TASK STATEMENT:
Everything in the listing below should be repeated exactly.

##############################

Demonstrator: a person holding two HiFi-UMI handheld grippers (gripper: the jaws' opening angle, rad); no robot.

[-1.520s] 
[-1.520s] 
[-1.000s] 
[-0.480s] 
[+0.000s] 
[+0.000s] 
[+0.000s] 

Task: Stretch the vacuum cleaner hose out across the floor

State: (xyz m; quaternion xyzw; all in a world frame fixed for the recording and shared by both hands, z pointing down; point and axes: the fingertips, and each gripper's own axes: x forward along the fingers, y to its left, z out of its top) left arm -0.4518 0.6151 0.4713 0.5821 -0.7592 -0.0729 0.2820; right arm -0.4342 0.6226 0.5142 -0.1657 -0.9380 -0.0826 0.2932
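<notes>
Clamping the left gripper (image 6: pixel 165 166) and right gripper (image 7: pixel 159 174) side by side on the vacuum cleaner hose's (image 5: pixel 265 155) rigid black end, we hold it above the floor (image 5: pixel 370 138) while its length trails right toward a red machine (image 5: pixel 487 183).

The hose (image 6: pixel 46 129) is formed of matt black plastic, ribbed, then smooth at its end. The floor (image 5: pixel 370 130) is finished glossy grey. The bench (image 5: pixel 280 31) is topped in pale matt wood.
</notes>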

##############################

RESPONSE AREA:
Demonstrator: a person holding two HiFi-UMI handheld grippers (gripper: the jaws' opening angle, rad); no robot.

[-1.520s] 
[-1.520s] 
[-1.000s] 
[-0.480s] 
[+0.000s] 
[+0.000s] 
[+0.000s] 

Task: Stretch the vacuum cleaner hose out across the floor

State: (xyz m; quaternion xyzw; all in a world frame fixed for the recording and shared by both hands, z pointing down; point and axes: the fingertips, and each gripper's own axes: x forward along the fingers, y to its left, z out of its top) left arm -0.4518 0.6151 0.4713 0.5821 -0.7592 -0.0729 0.2820; right arm -0.4342 0.6226 0.5142 -0.1657 -0.9380 -0.0826 0.2932
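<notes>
Clamping the left gripper (image 6: pixel 165 166) and right gripper (image 7: pixel 159 174) side by side on the vacuum cleaner hose's (image 5: pixel 265 155) rigid black end, we hold it above the floor (image 5: pixel 370 138) while its length trails right toward a red machine (image 5: pixel 487 183).

The hose (image 6: pixel 46 129) is formed of matt black plastic, ribbed, then smooth at its end. The floor (image 5: pixel 370 130) is finished glossy grey. The bench (image 5: pixel 280 31) is topped in pale matt wood.
</notes>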

For this exercise, nothing further remains.